Denitrification represents a major nitrogen loss pathway in agriculture, reducing plant N uptake, lowering crop N use efficiency, while emitting the potent greenhouse gas N2O. However, due to methodological challenges, field measurements of N2 emissions remain rare, leaving denitrification losses poorly characterised across most cropping systems and comprehensive N budgets lacking. This constrains parameterization and validation of biogeochemical models, impeding efforts to forecast denitrification losses under changing conditions and design effective mitigation strategies.
This study (i) reviewed the current literature on field-based N2 measurements, (ii) tested the ability of five different models to accurately simulate denitrification losses, and (iii) simulated denitrification losses from agricultural soils in Germany using gridded and point-based modelling frameworks.

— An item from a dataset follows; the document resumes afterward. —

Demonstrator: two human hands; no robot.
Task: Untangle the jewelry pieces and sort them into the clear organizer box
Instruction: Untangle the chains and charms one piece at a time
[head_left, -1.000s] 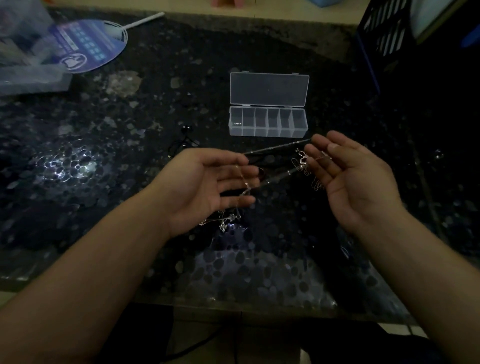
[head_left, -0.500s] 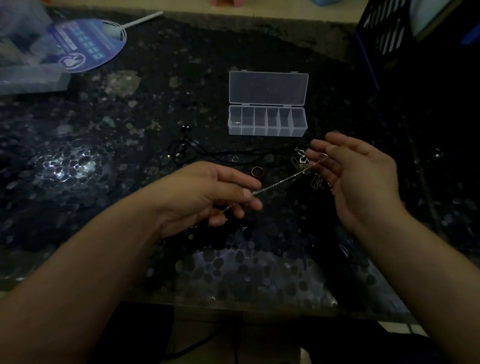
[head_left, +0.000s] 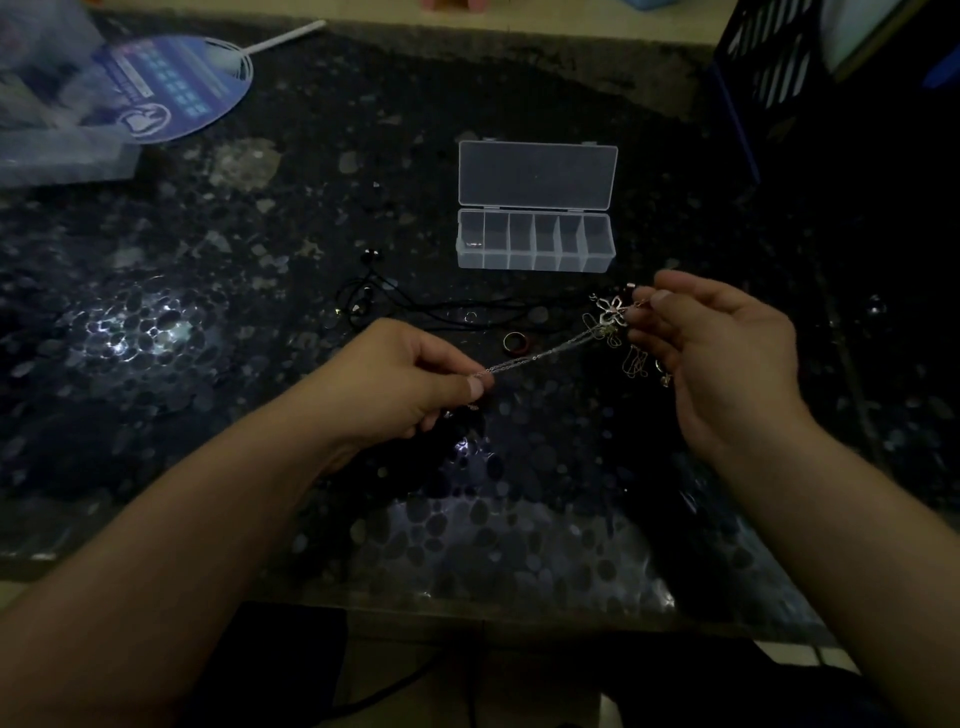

Results show that field studies suitable for model calibration remain scarce and mostly limited to temperate systems. Simulated cumulative N2 emissions varied widely between models, ranging from 0.89 to 6.07 kg N ha⁻¹, far below the observed N2 emissions of 21±3 kg N ha⁻¹. The ratio of N2O to (N2O+N2) emitted (RN2O), a key determinant of the climate impact of denitrification, was not only strongly overestimated by all models but also exhibited considerable variations, ranging from 0.056 to 0.707, compared to the measured ratio of 0.006. Models also failed to capture expected responses of RN2O to environmental drivers. For Germany, simulated average N2 emissions from agricultural soils ranged from 1.7 to 14.5 kg N ha⁻¹yr-1, with corresponding RN2O ranging from 0.18 to 0.59. Spatial patterns of emissions also differed significantly across modelling frameworks, reflecting large structural uncertainties. 
These findings highlight that both N2 emissions and RN2O remain poorly represented in current models, severely limiting our ability to establish reliable N budgets and develop targeted N management strategies. Coordinated advancements in field-based measurements and modelling are urgently needed to improve the representation of denitrification in biogeochemical models.